These rarely-seen archive photographs of Harrogate are, of course, of a later vintage but they bear witness to the remarkable development Slingsby set in train.
He had named his source Tewit Well, after a local word for the peewits that flocked to the area, and though it became less well visited than the sulphur springs of Low Harrogate, it can be considered the fount of the town’s enduring appeal.
In the 18th and 19th centuries, the different waters found in Harrogate were recommended for the treatment of everything from epilepsy to ulcers, and as people flocked there to sample the remedies for themselves, the town mushroomed. Eventually, the Royal Pump Room was built on a grand Victorian scale to replace the earlier Thomas Chippendale structure that had covered the Old Sulphur Well.
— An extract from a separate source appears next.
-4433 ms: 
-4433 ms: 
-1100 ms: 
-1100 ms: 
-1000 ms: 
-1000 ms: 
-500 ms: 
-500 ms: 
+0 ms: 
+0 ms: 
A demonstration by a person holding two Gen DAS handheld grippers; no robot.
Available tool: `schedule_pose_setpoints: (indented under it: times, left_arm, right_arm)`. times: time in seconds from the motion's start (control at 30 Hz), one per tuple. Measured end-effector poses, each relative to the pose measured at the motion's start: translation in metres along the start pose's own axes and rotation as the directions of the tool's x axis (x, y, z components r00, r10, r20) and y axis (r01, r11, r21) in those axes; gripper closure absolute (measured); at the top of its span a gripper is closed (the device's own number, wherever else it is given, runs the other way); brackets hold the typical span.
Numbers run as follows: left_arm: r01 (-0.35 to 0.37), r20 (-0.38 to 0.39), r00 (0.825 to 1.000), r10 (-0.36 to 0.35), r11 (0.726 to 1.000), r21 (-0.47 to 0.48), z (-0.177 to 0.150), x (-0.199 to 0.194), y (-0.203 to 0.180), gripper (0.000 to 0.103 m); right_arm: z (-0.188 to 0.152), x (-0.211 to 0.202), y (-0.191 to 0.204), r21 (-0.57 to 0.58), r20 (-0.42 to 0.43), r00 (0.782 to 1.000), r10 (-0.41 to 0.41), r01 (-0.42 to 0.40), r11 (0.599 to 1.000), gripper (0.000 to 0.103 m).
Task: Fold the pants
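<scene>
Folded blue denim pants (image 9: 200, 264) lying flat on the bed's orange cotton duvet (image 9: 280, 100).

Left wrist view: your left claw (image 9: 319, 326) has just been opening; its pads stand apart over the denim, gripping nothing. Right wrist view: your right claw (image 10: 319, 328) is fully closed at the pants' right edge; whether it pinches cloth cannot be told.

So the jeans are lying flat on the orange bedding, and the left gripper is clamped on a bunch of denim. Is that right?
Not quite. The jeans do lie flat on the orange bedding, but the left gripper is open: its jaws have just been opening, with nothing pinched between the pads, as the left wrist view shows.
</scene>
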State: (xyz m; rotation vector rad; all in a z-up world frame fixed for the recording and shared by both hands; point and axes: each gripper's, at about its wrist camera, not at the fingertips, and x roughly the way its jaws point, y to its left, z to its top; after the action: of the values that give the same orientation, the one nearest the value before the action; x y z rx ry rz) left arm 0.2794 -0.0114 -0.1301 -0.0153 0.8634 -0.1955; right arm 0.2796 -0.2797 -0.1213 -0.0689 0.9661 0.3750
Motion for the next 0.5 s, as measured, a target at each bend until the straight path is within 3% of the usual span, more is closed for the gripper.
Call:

That was then relocated to Tewit Well, where it remains today.
Meanwhile the Pump Room acquired a ritual of its own. Visitors arrived between seven and nine in the morning and drink one or more glasses of water before joining promenaders outside and taking breakfast. The chronically sick would then have hot bath treatments, whilst others went shopping, sightseeing or to a party or two. This went on for at least three weeks at a time – the minimum course doctors recommended.
But it was a privileged way of life that could not survive, and the coming of free healthcare for all after the Second World War, as well as antibiotics and other modern treatments, saw the wells abandoned, one by one.